● Brief:
Transcribe all of the listing below in full.

● Given material:
╭──

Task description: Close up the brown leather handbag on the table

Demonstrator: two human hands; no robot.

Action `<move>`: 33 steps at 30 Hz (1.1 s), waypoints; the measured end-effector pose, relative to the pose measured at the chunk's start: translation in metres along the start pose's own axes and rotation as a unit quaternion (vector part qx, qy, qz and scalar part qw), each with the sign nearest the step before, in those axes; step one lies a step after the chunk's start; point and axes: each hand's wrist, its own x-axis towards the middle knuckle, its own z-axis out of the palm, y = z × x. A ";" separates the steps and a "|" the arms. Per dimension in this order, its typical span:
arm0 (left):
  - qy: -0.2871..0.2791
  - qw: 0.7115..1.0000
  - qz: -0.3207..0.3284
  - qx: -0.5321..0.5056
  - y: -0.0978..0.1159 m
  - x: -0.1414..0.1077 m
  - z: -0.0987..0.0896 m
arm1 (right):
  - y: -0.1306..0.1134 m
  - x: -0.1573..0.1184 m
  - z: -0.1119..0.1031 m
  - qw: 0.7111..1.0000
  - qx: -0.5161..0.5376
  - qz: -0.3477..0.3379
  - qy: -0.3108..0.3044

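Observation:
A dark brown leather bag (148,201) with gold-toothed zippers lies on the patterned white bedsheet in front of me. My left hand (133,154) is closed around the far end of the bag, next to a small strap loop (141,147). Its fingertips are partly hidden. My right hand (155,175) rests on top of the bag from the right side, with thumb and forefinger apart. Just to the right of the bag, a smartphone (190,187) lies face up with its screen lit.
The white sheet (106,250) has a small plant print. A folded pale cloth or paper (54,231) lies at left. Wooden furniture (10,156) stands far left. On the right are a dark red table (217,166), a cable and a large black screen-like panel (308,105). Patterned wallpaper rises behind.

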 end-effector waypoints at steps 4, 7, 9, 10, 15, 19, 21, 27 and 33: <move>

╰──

● Exercise output:
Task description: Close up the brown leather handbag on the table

Demonstrator: two human hands; no robot.

Action `<move>`: 33 steps at 30 Hz (1.1 s), waypoints; the measured end-effector pose, relative to the pose measured at the chunk's start: translation in metres along the start pose's own axes and rotation as a unit quaternion (vector part qx, qy, qz and scalar part qw), each with the sign nearest the step before, in those axes; step one lies a step after the chunk's start; point and axes: each hand's wrist, its own x-axis towards the middle knuckle, its own z-axis out of the palm, y = z × x. A ";" separates the steps and a "|" the arms. Per dimension in this order, its typical span:
arm0 (left):
  - qy: -0.2871..0.2791
  - qw: 0.7115..1.0000
  - qz: -0.3207..0.3284
  - qx: -0.5321..0.5056
  - y: -0.0978..0.1159 m
  - x: -0.1414..0.1077 m
  - z: -0.0987..0.0896 m
arm1 (right):
  - y: -0.1306..0.1134 m
  - x: -0.1573..0.1184 m
  - z: -0.1119..0.1031 m
  - qw: 0.7111..1.0000
  - qx: -0.5161..0.5376
  - qz: -0.3477..0.3379
  - qy: -0.3108..0.3044

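Observation:
A dark brown leather bag (148,201) with gold-toothed zippers lies on the patterned white bedsheet in front of me. My left hand (133,154) is closed around the far end of the bag, next to a small strap loop (141,147). Its fingertips are partly hidden. My right hand (155,175) rests on top of the bag from the right side, with thumb and forefinger apart. Just to the right of the bag, a smartphone (190,187) lies face up with its screen lit.
The white sheet (106,250) has a small plant print. A folded pale cloth or paper (54,231) lies at left. Wooden furniture (10,156) stands far left. On the right are a dark red table (217,166), a cable and a large black screen-like panel (308,105). Patterned wallpaper rises behind.
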
 end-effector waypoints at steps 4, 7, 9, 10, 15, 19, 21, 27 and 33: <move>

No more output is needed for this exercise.